*Problem to solve*
Work out how many lines of this material hold the word "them". Write only that number.

*** Opening Given data ***

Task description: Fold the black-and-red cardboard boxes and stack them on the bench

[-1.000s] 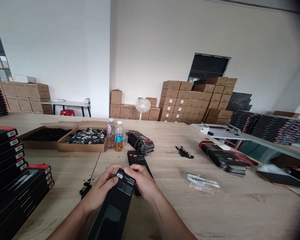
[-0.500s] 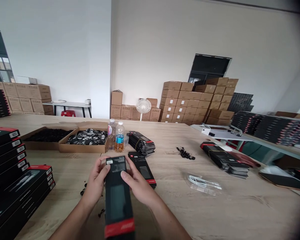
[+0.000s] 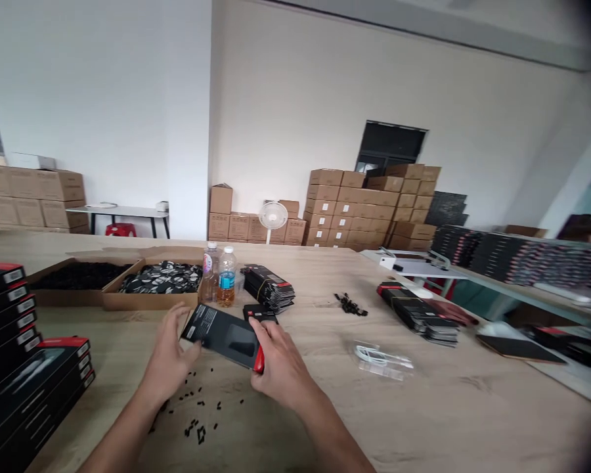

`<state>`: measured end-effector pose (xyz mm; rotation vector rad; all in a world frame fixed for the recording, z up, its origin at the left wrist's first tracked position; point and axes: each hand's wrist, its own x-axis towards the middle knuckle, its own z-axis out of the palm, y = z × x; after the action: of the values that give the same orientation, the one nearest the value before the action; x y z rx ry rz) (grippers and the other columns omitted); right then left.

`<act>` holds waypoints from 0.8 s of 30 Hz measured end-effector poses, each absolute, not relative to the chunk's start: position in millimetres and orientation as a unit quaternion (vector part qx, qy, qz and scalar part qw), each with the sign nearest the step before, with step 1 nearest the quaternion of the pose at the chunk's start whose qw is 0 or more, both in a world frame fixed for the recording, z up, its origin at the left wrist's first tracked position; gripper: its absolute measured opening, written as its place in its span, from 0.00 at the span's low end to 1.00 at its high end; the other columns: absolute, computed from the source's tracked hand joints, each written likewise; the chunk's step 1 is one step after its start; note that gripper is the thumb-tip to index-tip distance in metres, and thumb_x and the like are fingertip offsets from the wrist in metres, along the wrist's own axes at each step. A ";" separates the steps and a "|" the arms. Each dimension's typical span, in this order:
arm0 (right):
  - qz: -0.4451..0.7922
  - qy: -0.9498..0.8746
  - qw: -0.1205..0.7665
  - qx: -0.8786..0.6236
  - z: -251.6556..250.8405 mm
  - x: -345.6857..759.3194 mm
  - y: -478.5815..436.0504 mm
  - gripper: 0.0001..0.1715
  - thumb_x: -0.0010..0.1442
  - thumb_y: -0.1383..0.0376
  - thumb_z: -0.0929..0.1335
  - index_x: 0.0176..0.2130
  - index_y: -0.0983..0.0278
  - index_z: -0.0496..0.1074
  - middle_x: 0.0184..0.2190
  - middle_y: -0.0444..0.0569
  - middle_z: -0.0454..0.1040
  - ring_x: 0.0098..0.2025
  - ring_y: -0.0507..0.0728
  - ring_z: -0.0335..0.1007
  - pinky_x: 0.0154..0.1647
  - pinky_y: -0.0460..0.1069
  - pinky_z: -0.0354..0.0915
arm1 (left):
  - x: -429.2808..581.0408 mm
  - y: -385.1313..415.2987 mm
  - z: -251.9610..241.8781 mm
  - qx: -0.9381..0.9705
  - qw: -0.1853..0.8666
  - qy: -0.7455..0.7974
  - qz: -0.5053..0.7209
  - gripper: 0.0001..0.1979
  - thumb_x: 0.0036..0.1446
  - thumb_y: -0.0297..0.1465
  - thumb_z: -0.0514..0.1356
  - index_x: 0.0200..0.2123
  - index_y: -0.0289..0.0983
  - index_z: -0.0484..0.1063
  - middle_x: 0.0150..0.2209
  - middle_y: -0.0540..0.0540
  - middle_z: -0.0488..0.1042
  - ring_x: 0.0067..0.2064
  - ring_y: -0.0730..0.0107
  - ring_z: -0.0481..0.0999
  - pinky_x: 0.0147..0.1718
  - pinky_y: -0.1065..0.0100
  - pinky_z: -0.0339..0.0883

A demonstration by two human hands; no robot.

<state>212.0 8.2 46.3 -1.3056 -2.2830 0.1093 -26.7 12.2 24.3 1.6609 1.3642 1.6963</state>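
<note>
Head: wood table point(image 3: 453, 427), with two bare hands over it.
Stack point(image 3: 10, 394): black boxes with red edges, at the left.
Cartons point(image 3: 148, 301): two, side by side, holding dark pieces.
Left hand point(image 3: 170, 361): wide, thumb and fingers apart around the left end of the box point(image 3: 221, 335); I cannot tell if they touch it.
Bits point(image 3: 201, 435): small, black, scattered on the table.
Bottles point(image 3: 226, 282): two, upright, beside the cartons.
Box: black, tilted above the table, between the hands.
Right hand point(image 3: 280, 361): holding the box by its red end.
Cable point(image 3: 372, 355): white, on clear plastic.
Bundle point(image 3: 416, 314): banded, black, far right.
</note>
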 end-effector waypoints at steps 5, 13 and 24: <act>0.113 -0.851 0.221 -0.462 47.3 249.8 -24.3 0.53 0.43 0.69 0.70 0.66 0.61 0.56 0.56 0.55 0.64 0.58 0.63 0.63 0.61 0.55 0.60 | -12.4 -10.6 18.0 0.851 0.067 0.437 0.283 0.45 0.42 0.20 0.60 0.64 0.50 0.56 0.68 0.45 0.56 0.69 0.46 0.50 0.66 0.42 0.42; 0.267 -0.816 0.099 -0.504 80.2 367.2 -9.7 0.59 0.41 0.57 0.78 0.67 0.53 0.55 0.67 0.52 0.57 0.66 0.66 0.56 0.64 0.58 0.55 | 12.2 -26.1 19.3 0.853 0.188 0.416 0.253 0.37 0.41 0.19 0.55 0.56 0.48 0.62 0.58 0.47 0.66 0.58 0.60 0.68 0.52 0.64 0.65; 0.170 -0.636 -0.019 -0.752 71.7 521.7 37.7 0.48 0.28 0.63 0.77 0.52 0.60 0.73 0.51 0.58 0.74 0.53 0.74 0.69 0.49 0.58 0.66 | 10.3 -9.3 14.4 0.792 0.146 0.510 0.304 0.39 0.45 0.21 0.57 0.62 0.44 0.57 0.61 0.45 0.64 0.62 0.60 0.63 0.55 0.62 0.63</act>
<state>521.7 37.7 71.7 -2.3920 -2.0237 0.5402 10.3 -9.3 14.4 2.2792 1.4670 0.8748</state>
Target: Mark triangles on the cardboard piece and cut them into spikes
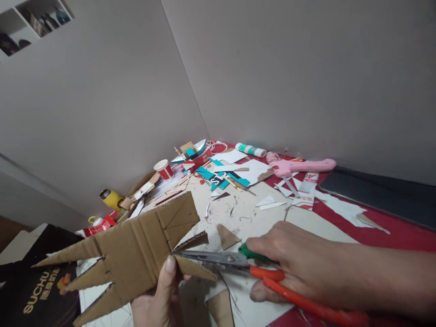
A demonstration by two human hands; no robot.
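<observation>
A piece of brown cardboard (129, 254) with long pointed strips at its left end is held from below by my left hand (163, 295), the thumb pressing on its face. Pencil lines mark its uncut upper right part. My right hand (282, 259) grips a pair of scissors (225, 258) with green and orange handles. Their blades reach left into a slit at the cardboard's right end, close to my left thumb. Beneath the blades a pointed strip sticks out to the right. Cardboard offcuts (227, 237) lie on the table just beyond the scissors.
A pink glue gun (299, 167) rests at the back right, beside a dark flat panel (381, 195). Paper scraps (235, 156), a paper cup (164, 169), a small model boat (190, 151) and a yellow bottle (111, 200) stand farther back. A black box (44, 277) is at left.
</observation>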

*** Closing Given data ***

*Solution*
2